Sono due le principali forme di linfedema. Ci sono quelle «primarie», dovute a malformazioni dei vasi del sistema linfatico, e quelle «secondarie», dovute a eventi avversi esterni che alterano la normale funzione del sistema linfatico. I trattamenti oncologici sono tra la cause più frequenti di linfedemi secondari. L’aumento dei casi è proprio dovuto a essi. «Il fenomeno interessa dal 20 al 40 per cento di chi si è sottoposto a cure oncologiche, in particolare chi è stato operato di tumori al seno, ginecologici, urologici e melanoma e ha subito l’asportazione dei linfonodi, ghiandole strategiche per il drenaggio della linfa», spiega Marzia Salgarello, presidente BABC e responsabile del centro per la terapia chirurgica del linfedema della Fondazione Policlinico Universitario A. Gemelli di Roma.

TRATTAMENTI PRECOCI RIDUCONO EFFICACEMENTE I SINTOMI

Tuttavia, del linfedema si parla ancora molto poco perfino con chi deve sottoporsi a cure oncologiche. Questo significa che i pazienti non vengono educati in modo appropriato sui possibili trattamenti che, se messi in atto in fase iniziale, secondo gli esperti, risultano invece essere più efficaci riducendone i sintomi anche fino al 70 per cento. «Affrontare questa patologia il prima possibile fa la differenza», sottolinea Salgarello.

«Una volta che l’arto è gonfio e la patologia stabile con modificazioni patologiche dei tessuti, diventa più difficile da trattare sia con la super-microchirurgia che con la fisioterapia», aggiunge.

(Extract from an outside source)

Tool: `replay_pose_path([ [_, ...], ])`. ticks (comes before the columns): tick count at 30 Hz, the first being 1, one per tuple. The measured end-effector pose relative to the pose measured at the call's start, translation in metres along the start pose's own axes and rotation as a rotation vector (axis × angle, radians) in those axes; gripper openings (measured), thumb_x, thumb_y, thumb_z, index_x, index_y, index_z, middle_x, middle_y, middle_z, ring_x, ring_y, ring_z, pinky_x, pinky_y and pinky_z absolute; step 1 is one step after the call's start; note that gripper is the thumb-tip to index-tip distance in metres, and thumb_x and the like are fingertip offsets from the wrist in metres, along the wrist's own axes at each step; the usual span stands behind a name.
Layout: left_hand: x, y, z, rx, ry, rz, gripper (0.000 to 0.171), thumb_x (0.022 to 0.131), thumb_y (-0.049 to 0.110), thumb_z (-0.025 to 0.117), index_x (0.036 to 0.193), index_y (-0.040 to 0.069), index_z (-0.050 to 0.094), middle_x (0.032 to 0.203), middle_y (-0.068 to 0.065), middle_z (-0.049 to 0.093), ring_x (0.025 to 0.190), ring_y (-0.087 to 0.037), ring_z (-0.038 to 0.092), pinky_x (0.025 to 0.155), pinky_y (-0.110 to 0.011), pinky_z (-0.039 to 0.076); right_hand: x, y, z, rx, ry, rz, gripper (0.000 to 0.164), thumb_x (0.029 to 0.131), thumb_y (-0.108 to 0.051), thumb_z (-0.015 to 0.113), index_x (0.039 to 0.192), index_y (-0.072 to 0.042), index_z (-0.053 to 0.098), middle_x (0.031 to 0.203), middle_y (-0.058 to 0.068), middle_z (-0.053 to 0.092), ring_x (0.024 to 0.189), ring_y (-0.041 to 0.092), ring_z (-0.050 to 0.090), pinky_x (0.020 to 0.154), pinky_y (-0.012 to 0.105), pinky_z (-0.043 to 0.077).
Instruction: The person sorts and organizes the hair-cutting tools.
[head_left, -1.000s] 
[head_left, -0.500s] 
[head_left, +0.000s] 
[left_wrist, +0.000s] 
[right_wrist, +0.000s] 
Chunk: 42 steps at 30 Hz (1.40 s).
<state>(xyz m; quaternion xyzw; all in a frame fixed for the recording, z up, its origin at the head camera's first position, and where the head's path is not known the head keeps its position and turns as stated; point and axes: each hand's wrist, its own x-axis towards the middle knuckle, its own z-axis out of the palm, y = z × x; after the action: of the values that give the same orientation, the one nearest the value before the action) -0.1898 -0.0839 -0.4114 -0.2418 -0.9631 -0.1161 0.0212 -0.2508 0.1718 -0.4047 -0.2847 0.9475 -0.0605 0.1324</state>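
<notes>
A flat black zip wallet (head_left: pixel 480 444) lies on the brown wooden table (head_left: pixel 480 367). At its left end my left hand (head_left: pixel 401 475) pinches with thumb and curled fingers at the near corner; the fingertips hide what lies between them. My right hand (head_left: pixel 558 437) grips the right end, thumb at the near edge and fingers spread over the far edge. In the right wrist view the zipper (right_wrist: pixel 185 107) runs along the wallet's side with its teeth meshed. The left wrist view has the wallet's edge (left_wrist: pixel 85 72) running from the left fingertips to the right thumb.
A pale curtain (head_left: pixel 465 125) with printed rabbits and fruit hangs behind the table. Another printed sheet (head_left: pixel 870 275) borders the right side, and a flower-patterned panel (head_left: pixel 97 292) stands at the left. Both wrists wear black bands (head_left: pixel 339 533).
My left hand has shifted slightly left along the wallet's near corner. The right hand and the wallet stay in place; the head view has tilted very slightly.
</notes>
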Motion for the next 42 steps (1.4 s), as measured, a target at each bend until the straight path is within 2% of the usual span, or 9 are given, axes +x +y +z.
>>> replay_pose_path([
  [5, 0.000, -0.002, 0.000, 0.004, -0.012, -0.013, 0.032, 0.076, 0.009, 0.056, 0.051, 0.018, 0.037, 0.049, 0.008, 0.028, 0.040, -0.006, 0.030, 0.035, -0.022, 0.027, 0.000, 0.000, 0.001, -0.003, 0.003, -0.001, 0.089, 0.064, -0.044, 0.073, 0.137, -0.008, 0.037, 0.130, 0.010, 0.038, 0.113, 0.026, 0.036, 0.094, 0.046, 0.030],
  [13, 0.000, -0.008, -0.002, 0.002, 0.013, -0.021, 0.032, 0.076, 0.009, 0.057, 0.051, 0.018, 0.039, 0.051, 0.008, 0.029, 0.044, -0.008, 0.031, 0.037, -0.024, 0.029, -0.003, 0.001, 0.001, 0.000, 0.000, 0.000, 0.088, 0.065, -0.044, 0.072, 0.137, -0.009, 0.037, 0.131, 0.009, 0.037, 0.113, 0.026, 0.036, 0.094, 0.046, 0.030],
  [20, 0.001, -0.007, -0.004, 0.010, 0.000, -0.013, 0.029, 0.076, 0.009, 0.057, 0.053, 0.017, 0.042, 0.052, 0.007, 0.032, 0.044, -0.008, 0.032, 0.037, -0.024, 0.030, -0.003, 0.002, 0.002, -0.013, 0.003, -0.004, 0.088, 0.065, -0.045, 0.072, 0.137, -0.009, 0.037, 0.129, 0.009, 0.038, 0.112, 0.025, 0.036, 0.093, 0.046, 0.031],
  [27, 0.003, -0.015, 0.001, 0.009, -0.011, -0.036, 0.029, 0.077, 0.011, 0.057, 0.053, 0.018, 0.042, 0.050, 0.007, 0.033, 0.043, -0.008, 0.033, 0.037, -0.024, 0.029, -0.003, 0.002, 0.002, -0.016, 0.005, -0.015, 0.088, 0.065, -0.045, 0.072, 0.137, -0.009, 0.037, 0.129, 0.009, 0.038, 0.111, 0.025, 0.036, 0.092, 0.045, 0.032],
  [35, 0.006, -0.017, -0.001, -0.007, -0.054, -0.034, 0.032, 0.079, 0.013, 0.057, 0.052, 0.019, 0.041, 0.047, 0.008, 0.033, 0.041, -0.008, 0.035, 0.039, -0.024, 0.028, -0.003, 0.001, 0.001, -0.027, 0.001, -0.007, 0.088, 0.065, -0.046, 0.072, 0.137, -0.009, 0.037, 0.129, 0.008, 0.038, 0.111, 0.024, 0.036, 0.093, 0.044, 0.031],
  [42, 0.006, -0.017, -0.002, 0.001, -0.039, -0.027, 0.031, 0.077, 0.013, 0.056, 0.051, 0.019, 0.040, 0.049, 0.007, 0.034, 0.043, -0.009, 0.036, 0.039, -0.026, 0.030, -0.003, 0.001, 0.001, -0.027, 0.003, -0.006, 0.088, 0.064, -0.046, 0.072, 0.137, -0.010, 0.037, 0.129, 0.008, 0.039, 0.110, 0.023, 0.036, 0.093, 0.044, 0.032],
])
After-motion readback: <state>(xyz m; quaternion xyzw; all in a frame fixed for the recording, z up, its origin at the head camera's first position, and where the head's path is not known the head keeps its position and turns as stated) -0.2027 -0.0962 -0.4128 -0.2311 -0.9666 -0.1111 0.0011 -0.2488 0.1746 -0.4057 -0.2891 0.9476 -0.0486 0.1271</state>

LA MICROCHIRURGIA E L’OPZIONE MIGLIORE CONTRO IL GONFIORE

La cosiddetta «super-microchirurgia» permette di drenare di nuovo la linfa e ridurre il gonfiore fino al 70 per cento. Almeno secondo la nuova casistica italiana raccolta al Centro per la terapia chirurgica del linfedema del Policlinico Gemelli nei primi due anni di interventi, che sarà presentata al prossimo congresso della Federazione Europea delle Società di Microchirurgia (EFSM), previsto nel mese di maggio. Inoltre, secondo una review mondiale, recentemente pubblicata sulla rivista Microsurgery, questo tipo di intervento migliora complessivamente la qualità della vita dal 50 al 100 per cento. La recente tecnica operatoria drenante affianca le classiche terapie fisioterapiche, migliorando i risultati in modo sensibile.

IL LINEFEDEMA PEGGIORA LA QUALITA’ DELLA VITA

Oltre alla microchirurgia, e ben prima di essa, il linfedema veniva trattata solo da un punto di vista sintomatico, utilizzando la terapia fisica combinata. Questa prevede un impegno a vita da parte del paziente il quale, oltre alla fisioterapia decongestionante, deve indossare a vita indumenti elasto-compressivi e attenersi scrupolosamente e quotidianamente ad alcune «regole» per evitare la progressione della malattia e le possibili infezioni. Come lo «skin care» quotidiano, fare attenzione agli sforzi di ogni tipo, utilizzare di repellenti soprattutto in estate per limitare al massimo le punture di insetto, fare attenzione anche a piccoli traumatismi e stare attenti all’esposizione solare diretta. Tutte queste attenzioni servono a evitare di incorrere in una linfangite, malattia che farebbe aggravare il linfedema e comporterebbe un peggioramento ulteriore.